■ Problem description
Only the lines from the opening of the material through the one containing "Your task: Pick" should be reproduced, each exactly as it stands.

■ Dataset content
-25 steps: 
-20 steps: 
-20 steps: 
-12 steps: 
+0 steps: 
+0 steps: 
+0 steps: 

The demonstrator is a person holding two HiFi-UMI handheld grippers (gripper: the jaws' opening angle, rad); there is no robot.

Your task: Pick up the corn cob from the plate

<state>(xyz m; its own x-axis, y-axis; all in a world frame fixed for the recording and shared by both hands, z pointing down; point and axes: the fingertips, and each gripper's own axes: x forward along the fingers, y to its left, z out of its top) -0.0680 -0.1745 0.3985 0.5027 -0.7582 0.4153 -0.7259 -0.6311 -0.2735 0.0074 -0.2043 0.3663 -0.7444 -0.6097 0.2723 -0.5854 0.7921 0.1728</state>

■ Your response
-25 steps: 
-20 steps: 
-20 steps: 
-12 steps: 
+0 steps: 
+0 steps: 
+0 steps: 

The demonstrator is a person holding two HiFi-UMI handheld grippers (gripper: the jaws' opening angle, rad); there is no robot.

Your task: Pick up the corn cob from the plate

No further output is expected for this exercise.